Some people believe that voters can only act on, or amend, the bottom line of the budget, and not specific line items. That’s not quite right. What is right is that the voters cannot limit the governing board’s ability to transfer amounts from one line item to another during the year, as needs and priorities change. (McDonnell v. Derry, supra.) Therefore, even if you do vote to lower, say, the police budget by $1,000, the selectmen, later in the year, can still replace that $1,000 into the police budget, as long as they don’t exceed the bottom line of the entire budget.

Hint: Transfers cannot be made from appropriations made by separate warrant articles (RSA 31:10, IV). Therefore, the way to prevent an appropriation from being diverted to other purposes is to submit a petitioned warrant article for that appropriation.

But just because only the bottom line is legally binding, doesn’t mean the voters can’t amend line items. The voters have a legal and political right to express their preferences. A vote on specific line items sends a strong message that may later be “enforceable” through the ballot box, even if it’s not enforceable in court.

Budget Act Towns: If your town has adopted the Municipal Budget Law, RSA Chapter 32, (and thus has an official Budget Committee to prepare the budget to be voted on), then the voters are legally bound by the so-called “Ten Percent Rule.” Under this rule, the voters cannot appropriate more money at any single town meeting than the total amount recommended for that meeting by the Budget Committee, plus ten percent.

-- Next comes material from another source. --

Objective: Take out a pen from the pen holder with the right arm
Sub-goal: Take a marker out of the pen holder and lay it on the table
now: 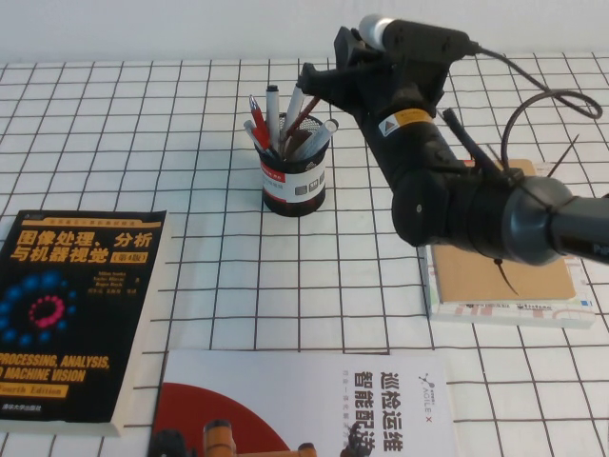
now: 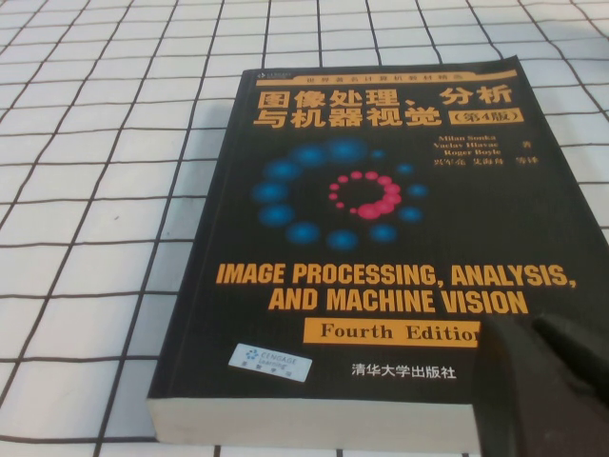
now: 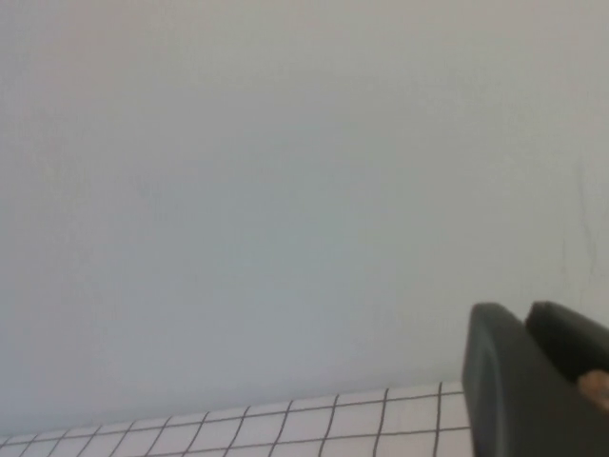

Also, if the meeting votes to delete an appropriation within a warrant article or budget, or reduces the amount to zero, or does not approve an appropriation contained in a separate article, no amount of money may be spent for that purpose (RSA 32:10, I(e)). This is often referred to as the “no means no” rule.

15. Attend your School District Meetings Too!

The low attendance at most New Hampshire school meetings shows that far too few people understand their significance. A school district is, legally, a separate municipal entity, on equal footing with the town. Its meetings work the same way. Every one of the above rules still applies. Just erase “selectmen” and insert “school board.” And erase “town meeting” and insert “school district meeting.” The voters still have all the legislative power. If they don’t seem to have all the power, that’s only because they aren’t exercising it.

Towns, and not school districts, send out the tax bills in New Hampshire. But don’t lose sight of the fact that your tax bill includes money being raised for the school district, as well as for the town. In fact, usually the school share is higher than the town share. If you don’t go to the school meeting and vote on the budget, more than half your property tax bill represents taxation without representation—representation you’re giving up without a fight.

16. Democracy – Use it or Lose it.

In a town meeting, more than any other form of government on earth, your community and the services it provides emanate not from some “they” in the sky, but from you, the voters. If you haven’t been to town meeting lately, this is a good year to inform yourself, attend, vote, and make it work.